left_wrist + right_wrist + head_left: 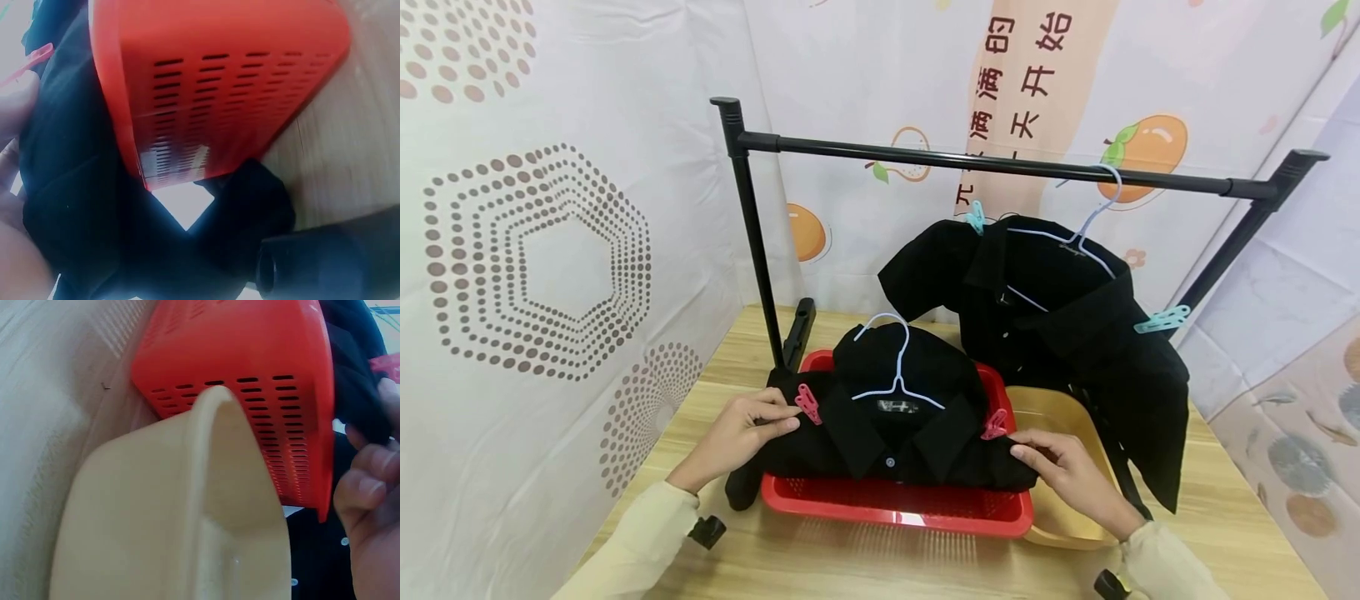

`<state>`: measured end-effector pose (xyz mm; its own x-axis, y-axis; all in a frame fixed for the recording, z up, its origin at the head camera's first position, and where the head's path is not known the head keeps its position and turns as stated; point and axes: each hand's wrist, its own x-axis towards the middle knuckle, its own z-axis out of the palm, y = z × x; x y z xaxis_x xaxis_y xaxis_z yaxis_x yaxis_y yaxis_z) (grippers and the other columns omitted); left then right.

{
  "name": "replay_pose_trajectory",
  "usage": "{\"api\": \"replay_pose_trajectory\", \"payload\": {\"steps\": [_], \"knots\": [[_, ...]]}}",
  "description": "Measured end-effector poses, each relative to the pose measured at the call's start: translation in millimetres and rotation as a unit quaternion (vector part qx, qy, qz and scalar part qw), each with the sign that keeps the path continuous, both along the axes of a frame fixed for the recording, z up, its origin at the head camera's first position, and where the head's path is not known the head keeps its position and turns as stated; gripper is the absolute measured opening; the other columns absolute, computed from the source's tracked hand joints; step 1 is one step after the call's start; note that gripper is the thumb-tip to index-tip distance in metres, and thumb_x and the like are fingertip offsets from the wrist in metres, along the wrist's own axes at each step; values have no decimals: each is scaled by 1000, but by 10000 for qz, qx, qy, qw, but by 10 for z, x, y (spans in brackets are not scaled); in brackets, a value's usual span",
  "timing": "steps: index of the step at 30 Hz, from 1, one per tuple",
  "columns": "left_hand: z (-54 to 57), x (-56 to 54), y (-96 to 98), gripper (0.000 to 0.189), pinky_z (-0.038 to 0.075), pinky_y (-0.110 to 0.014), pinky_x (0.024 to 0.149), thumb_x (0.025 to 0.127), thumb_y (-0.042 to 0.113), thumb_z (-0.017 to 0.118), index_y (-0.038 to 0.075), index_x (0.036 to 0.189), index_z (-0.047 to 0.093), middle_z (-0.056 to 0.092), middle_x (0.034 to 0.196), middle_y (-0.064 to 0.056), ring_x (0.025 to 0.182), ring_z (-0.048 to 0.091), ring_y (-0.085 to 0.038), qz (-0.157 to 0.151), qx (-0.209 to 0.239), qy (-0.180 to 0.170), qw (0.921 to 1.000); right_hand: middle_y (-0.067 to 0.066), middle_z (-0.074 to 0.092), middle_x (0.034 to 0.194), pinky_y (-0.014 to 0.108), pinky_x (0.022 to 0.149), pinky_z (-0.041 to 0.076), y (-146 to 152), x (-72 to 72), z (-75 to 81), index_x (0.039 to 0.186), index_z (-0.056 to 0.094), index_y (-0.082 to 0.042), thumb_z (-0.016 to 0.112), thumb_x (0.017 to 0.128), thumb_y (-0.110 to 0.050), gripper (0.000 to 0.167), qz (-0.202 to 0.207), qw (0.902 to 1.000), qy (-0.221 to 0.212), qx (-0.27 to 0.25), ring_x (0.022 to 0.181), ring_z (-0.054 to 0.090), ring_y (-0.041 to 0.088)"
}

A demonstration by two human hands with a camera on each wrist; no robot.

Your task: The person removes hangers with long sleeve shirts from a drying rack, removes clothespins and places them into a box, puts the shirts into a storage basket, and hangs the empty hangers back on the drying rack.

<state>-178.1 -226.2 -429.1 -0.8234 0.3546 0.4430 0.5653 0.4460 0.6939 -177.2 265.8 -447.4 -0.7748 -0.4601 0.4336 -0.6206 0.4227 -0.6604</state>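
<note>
A black collared shirt [865,454] on a light blue hanger [900,367] lies over the red basket [898,517]. One pink clothespin [808,403] is clipped at its left shoulder, another pink clothespin [995,425] at its right. My left hand [737,433] pinches the shirt's left shoulder beside the clip. On the other side my right hand [1071,475] pinches the right sleeve; the right wrist view shows black cloth between thumb and fingers [369,481]. The shirt's lower part is hidden in and behind the basket.
Behind stands a black rack with a crossbar [925,156]. From it hangs a second black shirt [1060,325] with teal clothespins [1162,319] on its shoulders. A tan basin [1075,417] sits right of the basket, against the rack's foot, on the wooden table [820,567].
</note>
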Motion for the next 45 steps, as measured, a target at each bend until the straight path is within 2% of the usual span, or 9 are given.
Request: {"api": "replay_pose_trajectory", "payload": {"steps": [5,10,14,18,23,27,33,38,45], "knots": [[7,21,6,15,42,-25,59,90,3,78,8,103,83,61,79,9,71,50,-9,159,105,-55,9998,-8,68,91,22,60,45,9,-30,25,106,74,-20,73,93,0,24,-164,9999,14,41,69,54,6],[-26,41,26,13,42,-25,60,89,3,79,8,100,84,61,79,8,72,50,-10,321,203,13,9993,-11,60,90,24,57,43,-16,-61,105,112,72,-25,75,94,-9,24,-325,9990,-23,319,66,50,8],[-37,57,47,11,41,-25,60,88,3,80,7,98,84,61,78,7,72,50,-10,440,203,131,9987,-9,63,97,26,58,47,-53,-63,203,120,71,-24,75,96,-15,26,-509,9977,-246,376,68,55,9],[-71,54,62,11,41,-24,61,87,3,80,8,96,84,62,77,7,73,50,-10,526,149,290,9981,-7,66,99,27,64,52,-109,-64,279,123,70,-20,72,98,-16,26,-596,9970,-342,365,74,62,10],[-114,62,67,12,42,-25,63,86,2,81,9,96,84,64,79,10,74,51,-10,582,149,474,9971,-6,70,100,26,67,54,-197,-52,328,123,71,-15,70,99,-13,24,-488,9977,-392,255,76,65,11],[-124,82,71,13,42,-26,64,87,3,81,11,97,84,64,79,13,74,51,-10,667,170,557,9961,-6,72,101,26,67,54,-240,-53,347,123,71,-16,70,99,-14,24,-441,9978,-442,201,76,64,11],[-131,124,87,12,44,-27,66,88,6,81,10,99,84,64,81,12,77,53,-11,817,270,471,9952,-8,65,89,24,58,44,-275,-62,390,120,72,-21,76,95,-19,25,-543,9975,-211,388,67,53,10],[-133,150,102,13,46,-27,71,89,7,80,7,103,83,64,84,10,81,55,-12,989,408,226,9940,-8,50,75,24,54,38,-304,-74,415,115,74,-22,81,91,-18,25,-607,9966,114,554,63,46,8],[-119,160,142,15,47,-27,74,90,6,80,6,104,82,65,85,8,83,57,-12,1014,536,128,9933,-11,49,73,22,54,38,-307,-92,427,112,74,-21,82,89,-15,26,-745,9945,398,611,62,46,7]]}}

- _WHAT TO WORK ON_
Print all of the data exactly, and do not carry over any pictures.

- _ANSWER FOR THE TASK_
left_wrist + right_wrist + head_left: 

`<state>`: measured end-effector pose (xyz mm; its own x-axis, y-axis; all in a frame fixed for the recording, z up, its origin at the head camera's first position, and where the head's path is not known the head keeps its position and turns as stated; point and axes: each hand's wrist, its own x-axis towards the middle knuckle, its own z-axis out of the palm, y = z × x; x y z xaxis_x xaxis_y xaxis_z yaxis_x yaxis_y yaxis_z) (grippers and the other columns omitted); left then right.

{
  "name": "replay_pose_trajectory",
  "usage": "{\"api\": \"replay_pose_trajectory\", \"payload\": {\"steps\": [_], \"knots\": [[_, ...]]}}",
  "description": "Measured end-effector poses, each relative to the pose measured at the call's start: translation in millimetres and rotation as a unit quaternion (vector part qx, qy, qz and scalar part qw), each with the sign that keeps the path continuous, both along the axes of a frame fixed for the recording, z up, its origin at the head camera's first position, and where the head's path is not known the head keeps its position and turns as stated; gripper is the absolute measured opening; the other columns absolute, computed from the source's tracked hand joints; step 1 is one step after the call's start; note that gripper is the thumb-tip to index-tip distance in metres, and thumb_x and the like are fingertip offsets from the wrist in metres, along the wrist's own axes at each step; values have no decimals: each is scaled by 1000, but by 10000 for qz, qx, qy, qw, but by 10 for z, x, y (spans in brackets are not scaled); in brackets, a value's usual span",
  "timing": "steps: index of the step at 30 Hz, from 1, one per tuple",
  "columns": "left_hand: z (-54 to 57), x (-56 to 54), y (-96 to 98), gripper (0.000 to 0.189), pinky_z (-0.038 to 0.075), pinky_y (-0.110 to 0.014), pinky_x (0.024 to 0.149), thumb_x (0.025 to 0.127), thumb_y (-0.042 to 0.113), thumb_z (-0.017 to 0.118), index_y (-0.038 to 0.075), index_x (0.036 to 0.189), index_z (-0.047 to 0.093), middle_z (-0.056 to 0.092), middle_x (0.034 to 0.196), middle_y (-0.064 to 0.056), ring_x (0.025 to 0.182), ring_z (-0.048 to 0.091), ring_y (-0.085 to 0.038), qz (-0.157 to 0.151), qx (-0.209 to 0.239), qy (-0.180 to 0.170), qw (0.921 to 1.000); right_hand: middle_y (-0.067 to 0.066), middle_z (-0.074 to 0.092), middle_x (0.034 to 0.194), pinky_y (-0.014 to 0.108), pinky_x (0.022 to 0.149), pinky_z (-0.041 to 0.076), y (-146 to 152), x (-72 to 72), z (-75 to 81), index_x (0.039 to 0.186), index_z (-0.056 to 0.094), index_y (-0.082 to 0.042), thumb_z (-0.016 to 0.112), thumb_x (0.017 to 0.128), thumb_y (-0.110 to 0.050), gripper (0.000 to 0.167), qz (-0.202 to 0.207), qw (0.902 to 1.000), qy (-0.221 to 0.212), qx (-0.27 to 0.25), ring_x (0.022 to 0.181), ring_z (-0.054 to 0.090), ring_y (-0.041 to 0.088)"
}

A demonstration by two human hands with a camera on each wrist; no robot.

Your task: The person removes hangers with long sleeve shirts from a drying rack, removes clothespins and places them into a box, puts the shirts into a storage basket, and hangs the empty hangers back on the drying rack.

<state>-178.1 -226.2 -429.1 -0.8234 0.3546 0.4430 0.5653 0.4460 0.6939 -177.2 265.8 -447.4 -0.7748 -0.4601 0.4336 -0.6206 0.4227 -0.6604</state>
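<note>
A black collared shirt [865,454] on a light blue hanger [900,367] lies over the red basket [898,517]. One pink clothespin [808,403] is clipped at its left shoulder, another pink clothespin [995,425] at its right. My left hand [737,433] pinches the shirt's left shoulder beside the clip. On the other side my right hand [1071,475] pinches the right sleeve; the right wrist view shows black cloth between thumb and fingers [369,481]. The shirt's lower part is hidden in and behind the basket.
Behind stands a black rack with a crossbar [925,156]. From it hangs a second black shirt [1060,325] with teal clothespins [1162,319] on its shoulders. A tan basin [1075,417] sits right of the basket, against the rack's foot, on the wooden table [820,567].
</note>
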Motion for the next 45 steps, as measured, a target at each bend until the straight path is within 2% of the usual span, or 9 are given.
Request: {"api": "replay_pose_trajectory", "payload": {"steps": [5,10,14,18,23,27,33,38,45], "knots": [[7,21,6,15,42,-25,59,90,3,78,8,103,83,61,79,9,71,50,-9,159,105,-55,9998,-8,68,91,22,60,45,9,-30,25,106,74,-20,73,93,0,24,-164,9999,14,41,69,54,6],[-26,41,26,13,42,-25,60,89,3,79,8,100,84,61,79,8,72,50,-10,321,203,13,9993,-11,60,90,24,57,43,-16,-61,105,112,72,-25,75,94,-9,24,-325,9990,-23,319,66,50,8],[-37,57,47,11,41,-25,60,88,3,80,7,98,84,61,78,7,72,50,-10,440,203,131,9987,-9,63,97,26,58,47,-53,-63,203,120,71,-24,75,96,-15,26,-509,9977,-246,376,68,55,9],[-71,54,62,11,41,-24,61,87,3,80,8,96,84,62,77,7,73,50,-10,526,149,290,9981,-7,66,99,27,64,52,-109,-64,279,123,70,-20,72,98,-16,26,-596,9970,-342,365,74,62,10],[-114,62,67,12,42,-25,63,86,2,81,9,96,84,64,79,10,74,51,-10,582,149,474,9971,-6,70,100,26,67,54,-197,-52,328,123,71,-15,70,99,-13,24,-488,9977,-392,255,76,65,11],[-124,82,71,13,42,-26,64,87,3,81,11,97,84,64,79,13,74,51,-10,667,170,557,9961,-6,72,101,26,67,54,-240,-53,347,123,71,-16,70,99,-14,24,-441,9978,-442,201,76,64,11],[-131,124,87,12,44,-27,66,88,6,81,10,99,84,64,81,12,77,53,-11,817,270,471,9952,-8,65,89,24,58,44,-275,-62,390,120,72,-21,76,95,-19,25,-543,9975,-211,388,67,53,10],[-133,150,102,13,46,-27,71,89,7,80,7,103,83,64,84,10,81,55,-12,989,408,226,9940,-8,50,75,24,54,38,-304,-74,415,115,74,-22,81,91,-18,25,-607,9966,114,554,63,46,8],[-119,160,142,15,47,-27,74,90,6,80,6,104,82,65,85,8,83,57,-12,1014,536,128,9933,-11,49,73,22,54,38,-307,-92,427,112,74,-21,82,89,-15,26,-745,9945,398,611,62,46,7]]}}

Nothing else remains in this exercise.